▶ _WHAT YOU WILL DO_
Pull each line containing "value" from the data.

(Dataset items)

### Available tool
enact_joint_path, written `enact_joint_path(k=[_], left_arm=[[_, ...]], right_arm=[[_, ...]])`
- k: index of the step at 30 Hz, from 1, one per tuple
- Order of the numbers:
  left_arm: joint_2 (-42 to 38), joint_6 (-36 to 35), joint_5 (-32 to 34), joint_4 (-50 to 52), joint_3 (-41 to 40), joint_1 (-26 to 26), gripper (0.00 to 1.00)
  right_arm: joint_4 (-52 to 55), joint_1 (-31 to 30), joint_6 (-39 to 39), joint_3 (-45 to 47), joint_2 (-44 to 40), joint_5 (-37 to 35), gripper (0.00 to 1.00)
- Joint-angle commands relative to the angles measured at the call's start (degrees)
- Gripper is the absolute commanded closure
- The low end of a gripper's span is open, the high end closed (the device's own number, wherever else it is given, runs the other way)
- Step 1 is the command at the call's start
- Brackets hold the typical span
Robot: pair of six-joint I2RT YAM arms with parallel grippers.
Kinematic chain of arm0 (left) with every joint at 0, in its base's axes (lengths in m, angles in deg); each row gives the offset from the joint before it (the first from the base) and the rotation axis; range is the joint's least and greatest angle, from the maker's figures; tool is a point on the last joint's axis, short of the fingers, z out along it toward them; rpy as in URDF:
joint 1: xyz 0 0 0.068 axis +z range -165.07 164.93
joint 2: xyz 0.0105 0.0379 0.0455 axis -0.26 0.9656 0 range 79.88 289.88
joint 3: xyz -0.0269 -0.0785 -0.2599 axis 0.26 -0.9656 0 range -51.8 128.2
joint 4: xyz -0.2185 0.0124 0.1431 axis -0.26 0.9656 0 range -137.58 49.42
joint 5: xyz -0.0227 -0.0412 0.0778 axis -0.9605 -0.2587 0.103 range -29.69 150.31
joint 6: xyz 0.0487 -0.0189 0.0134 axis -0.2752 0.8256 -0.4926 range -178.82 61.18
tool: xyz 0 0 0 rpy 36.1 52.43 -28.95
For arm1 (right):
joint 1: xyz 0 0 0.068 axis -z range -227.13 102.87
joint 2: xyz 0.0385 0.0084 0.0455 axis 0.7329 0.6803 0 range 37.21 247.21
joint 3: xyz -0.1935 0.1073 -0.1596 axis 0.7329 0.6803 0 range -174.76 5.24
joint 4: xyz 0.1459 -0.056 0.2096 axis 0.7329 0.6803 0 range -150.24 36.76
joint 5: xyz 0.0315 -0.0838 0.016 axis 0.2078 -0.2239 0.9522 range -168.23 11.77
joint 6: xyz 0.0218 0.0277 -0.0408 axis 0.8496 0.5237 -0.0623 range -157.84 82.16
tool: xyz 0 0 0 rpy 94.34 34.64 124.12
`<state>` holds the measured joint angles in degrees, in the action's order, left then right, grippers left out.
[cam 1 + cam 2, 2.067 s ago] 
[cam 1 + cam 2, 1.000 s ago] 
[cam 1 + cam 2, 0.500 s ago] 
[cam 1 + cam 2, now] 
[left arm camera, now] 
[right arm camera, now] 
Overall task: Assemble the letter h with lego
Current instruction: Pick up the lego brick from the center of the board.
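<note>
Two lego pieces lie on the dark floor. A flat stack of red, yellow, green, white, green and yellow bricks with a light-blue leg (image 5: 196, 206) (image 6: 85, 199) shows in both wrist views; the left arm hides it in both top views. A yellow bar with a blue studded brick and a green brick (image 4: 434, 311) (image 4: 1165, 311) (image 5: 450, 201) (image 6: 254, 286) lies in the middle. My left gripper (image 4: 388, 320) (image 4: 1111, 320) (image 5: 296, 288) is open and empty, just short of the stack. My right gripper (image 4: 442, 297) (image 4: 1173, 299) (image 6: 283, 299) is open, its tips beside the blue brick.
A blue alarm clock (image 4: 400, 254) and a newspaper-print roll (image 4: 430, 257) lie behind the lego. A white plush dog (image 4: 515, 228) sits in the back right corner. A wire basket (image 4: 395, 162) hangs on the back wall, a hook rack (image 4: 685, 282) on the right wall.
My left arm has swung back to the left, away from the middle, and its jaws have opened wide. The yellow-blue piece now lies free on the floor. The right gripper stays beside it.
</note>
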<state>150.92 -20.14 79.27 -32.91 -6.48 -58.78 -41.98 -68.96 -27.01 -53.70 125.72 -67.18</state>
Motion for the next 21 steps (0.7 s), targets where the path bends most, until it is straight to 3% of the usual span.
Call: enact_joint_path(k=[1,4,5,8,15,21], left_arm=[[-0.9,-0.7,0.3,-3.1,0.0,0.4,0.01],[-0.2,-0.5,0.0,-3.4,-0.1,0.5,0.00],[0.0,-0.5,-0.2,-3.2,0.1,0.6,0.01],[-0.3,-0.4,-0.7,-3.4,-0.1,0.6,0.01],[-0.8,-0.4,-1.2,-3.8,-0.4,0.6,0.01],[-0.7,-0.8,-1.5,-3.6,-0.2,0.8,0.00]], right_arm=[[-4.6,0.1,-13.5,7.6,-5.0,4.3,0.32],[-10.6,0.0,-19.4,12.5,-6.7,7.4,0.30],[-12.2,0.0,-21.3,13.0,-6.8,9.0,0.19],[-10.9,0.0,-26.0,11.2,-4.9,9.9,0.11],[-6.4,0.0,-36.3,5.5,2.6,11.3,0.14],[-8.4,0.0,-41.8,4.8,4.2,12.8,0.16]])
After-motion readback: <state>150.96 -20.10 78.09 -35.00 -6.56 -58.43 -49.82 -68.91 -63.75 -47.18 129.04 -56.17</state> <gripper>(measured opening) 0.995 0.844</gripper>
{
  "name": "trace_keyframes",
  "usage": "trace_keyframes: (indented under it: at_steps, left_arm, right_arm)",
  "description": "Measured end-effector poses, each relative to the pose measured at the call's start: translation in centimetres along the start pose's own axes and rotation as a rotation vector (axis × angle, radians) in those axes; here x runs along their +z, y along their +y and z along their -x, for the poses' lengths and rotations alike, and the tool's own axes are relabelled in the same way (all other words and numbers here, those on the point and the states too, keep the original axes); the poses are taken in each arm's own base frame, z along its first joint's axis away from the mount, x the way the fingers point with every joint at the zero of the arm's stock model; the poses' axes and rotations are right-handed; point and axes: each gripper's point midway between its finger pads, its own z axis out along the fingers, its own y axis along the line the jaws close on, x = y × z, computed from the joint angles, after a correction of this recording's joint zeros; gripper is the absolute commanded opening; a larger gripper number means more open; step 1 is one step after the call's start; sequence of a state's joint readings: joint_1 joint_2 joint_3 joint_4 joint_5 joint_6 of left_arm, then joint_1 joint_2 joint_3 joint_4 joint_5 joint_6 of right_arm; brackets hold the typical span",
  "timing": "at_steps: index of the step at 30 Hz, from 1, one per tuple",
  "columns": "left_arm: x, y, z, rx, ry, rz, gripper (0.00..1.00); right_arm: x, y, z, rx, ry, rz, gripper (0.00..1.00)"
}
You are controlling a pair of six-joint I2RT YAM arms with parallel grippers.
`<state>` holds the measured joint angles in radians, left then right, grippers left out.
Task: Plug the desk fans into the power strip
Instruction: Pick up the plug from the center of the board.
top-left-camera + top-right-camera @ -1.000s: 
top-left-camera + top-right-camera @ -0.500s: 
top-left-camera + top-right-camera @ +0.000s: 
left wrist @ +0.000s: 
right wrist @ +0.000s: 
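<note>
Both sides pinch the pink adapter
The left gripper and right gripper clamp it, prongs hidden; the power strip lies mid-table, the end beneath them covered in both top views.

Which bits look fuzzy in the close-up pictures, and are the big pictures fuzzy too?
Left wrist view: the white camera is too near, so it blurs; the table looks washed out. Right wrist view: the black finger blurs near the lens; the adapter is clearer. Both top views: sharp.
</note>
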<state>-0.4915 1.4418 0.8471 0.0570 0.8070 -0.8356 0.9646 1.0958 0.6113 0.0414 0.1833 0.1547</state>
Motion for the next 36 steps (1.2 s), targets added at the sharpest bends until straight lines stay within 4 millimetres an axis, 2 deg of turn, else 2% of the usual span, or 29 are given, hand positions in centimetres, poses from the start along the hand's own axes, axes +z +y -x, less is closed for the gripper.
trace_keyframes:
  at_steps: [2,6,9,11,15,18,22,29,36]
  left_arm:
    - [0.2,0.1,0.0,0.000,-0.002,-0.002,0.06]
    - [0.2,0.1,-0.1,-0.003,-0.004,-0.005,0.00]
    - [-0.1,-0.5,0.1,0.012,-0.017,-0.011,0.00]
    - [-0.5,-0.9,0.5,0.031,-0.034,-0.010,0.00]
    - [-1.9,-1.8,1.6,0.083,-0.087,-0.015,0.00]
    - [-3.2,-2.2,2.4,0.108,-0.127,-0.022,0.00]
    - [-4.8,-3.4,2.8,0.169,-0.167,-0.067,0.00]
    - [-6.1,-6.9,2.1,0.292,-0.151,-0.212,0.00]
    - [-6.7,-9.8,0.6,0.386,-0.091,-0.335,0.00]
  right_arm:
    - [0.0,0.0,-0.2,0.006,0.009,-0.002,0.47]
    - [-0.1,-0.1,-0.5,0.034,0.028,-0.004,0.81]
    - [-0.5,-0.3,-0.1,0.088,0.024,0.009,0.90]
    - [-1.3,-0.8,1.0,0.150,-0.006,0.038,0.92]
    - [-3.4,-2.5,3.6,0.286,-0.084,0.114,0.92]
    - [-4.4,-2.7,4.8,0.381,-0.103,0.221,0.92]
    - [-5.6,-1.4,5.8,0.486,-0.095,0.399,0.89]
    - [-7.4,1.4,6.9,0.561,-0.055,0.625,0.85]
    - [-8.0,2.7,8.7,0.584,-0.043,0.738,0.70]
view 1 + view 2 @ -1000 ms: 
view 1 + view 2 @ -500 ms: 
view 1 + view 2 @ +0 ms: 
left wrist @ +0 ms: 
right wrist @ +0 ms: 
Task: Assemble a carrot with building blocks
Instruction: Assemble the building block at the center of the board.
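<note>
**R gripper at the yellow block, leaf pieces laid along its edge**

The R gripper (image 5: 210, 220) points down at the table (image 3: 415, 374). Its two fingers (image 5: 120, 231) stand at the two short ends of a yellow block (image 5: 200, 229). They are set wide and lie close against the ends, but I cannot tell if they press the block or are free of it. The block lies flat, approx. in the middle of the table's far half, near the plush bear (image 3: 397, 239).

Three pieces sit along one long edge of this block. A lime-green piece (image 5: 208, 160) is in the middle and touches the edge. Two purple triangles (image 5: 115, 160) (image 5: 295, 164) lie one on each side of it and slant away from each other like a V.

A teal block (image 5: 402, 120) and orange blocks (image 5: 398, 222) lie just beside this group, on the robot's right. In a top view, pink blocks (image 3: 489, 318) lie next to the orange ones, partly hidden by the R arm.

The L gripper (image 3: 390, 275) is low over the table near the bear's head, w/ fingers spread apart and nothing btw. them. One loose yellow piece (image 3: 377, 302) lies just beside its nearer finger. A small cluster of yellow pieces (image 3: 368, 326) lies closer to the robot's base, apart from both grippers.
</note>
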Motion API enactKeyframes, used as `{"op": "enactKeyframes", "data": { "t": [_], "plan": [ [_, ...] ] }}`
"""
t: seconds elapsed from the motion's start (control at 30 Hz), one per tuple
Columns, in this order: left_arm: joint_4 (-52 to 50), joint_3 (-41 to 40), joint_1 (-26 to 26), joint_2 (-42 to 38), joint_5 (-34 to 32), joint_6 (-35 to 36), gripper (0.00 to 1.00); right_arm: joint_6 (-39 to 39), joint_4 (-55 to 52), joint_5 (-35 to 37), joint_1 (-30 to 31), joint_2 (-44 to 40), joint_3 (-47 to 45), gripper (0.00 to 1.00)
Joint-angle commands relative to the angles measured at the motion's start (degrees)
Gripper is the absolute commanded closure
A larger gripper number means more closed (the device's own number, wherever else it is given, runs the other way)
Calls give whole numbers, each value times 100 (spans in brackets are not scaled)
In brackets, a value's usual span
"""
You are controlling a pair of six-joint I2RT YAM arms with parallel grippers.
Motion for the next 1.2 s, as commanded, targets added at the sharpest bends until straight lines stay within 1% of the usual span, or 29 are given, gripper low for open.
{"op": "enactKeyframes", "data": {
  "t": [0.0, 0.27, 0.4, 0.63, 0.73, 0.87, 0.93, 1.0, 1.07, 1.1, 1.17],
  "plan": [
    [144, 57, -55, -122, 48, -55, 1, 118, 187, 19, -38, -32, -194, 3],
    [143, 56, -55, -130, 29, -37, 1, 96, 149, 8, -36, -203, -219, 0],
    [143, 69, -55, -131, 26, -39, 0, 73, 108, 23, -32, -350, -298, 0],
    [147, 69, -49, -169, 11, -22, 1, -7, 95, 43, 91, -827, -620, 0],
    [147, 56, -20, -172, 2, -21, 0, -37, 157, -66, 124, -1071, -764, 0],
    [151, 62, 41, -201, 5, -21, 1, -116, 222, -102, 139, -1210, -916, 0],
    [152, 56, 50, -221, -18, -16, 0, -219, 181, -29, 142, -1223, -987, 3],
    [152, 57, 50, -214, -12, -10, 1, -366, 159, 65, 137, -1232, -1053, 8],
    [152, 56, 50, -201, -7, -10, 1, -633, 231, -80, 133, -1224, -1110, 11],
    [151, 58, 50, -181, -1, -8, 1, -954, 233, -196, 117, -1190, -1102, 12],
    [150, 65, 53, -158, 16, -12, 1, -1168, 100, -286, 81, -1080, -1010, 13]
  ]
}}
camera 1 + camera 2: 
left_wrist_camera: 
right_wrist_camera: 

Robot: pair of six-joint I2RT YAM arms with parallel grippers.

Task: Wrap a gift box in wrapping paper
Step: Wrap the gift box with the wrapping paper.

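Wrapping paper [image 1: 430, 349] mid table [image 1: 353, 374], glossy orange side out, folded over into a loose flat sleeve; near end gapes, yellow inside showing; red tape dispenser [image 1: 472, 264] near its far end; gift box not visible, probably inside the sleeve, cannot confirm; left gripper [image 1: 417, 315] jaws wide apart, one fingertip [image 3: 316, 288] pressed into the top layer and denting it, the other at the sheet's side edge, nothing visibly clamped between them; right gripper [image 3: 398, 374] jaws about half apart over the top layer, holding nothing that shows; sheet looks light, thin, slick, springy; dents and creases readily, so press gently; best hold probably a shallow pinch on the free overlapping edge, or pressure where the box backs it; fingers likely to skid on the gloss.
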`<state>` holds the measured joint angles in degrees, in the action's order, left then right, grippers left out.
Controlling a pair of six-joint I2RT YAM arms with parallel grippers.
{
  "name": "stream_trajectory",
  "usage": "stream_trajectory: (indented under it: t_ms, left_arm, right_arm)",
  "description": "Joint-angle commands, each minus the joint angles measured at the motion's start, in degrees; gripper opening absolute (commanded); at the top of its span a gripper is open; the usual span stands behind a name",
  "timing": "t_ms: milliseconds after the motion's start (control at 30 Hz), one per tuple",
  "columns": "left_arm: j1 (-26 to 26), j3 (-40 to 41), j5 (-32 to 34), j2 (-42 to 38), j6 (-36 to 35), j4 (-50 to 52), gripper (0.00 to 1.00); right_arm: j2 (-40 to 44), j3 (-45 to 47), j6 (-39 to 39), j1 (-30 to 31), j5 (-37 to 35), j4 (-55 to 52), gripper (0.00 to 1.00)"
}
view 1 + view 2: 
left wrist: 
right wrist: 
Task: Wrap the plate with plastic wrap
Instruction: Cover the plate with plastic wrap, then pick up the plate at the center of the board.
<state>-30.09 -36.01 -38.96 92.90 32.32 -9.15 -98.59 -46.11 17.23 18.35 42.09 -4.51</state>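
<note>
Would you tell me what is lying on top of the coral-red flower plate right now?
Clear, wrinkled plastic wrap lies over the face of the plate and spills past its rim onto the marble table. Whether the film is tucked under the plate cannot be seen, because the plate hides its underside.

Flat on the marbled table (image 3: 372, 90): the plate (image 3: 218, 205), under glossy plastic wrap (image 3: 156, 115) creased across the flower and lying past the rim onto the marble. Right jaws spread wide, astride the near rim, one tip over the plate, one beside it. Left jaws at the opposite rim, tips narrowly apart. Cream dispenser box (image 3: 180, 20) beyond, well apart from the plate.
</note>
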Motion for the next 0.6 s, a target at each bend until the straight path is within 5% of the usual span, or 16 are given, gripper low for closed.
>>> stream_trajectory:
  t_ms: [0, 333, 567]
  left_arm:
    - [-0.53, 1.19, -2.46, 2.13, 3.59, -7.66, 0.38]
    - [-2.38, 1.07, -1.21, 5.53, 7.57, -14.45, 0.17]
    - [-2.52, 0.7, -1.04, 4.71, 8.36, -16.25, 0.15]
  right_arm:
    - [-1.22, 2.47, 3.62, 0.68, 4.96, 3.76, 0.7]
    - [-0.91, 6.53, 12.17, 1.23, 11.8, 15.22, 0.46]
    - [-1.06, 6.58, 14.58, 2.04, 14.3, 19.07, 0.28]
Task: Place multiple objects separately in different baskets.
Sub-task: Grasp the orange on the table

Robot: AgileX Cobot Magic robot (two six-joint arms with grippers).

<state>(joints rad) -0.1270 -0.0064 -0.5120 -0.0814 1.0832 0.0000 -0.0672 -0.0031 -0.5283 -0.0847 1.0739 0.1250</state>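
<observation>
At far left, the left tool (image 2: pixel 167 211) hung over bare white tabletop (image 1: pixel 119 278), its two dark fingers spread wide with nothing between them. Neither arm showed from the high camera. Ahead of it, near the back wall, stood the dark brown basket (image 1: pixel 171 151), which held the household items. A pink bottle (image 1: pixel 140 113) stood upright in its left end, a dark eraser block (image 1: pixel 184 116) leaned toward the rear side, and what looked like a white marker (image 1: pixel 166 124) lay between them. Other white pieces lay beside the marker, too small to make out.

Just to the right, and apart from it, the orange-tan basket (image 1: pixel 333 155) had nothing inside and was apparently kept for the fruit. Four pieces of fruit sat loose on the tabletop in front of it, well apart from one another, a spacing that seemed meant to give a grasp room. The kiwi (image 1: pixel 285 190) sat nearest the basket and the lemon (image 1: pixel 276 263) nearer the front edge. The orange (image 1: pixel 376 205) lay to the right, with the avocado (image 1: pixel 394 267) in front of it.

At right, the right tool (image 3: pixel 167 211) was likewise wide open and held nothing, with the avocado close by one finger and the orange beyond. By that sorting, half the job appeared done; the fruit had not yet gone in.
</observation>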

▶ _SOLUTION_
Calls give whole numbers, each value times 100 (spans in brackets are not scaled)
In brackets, a value's usual span

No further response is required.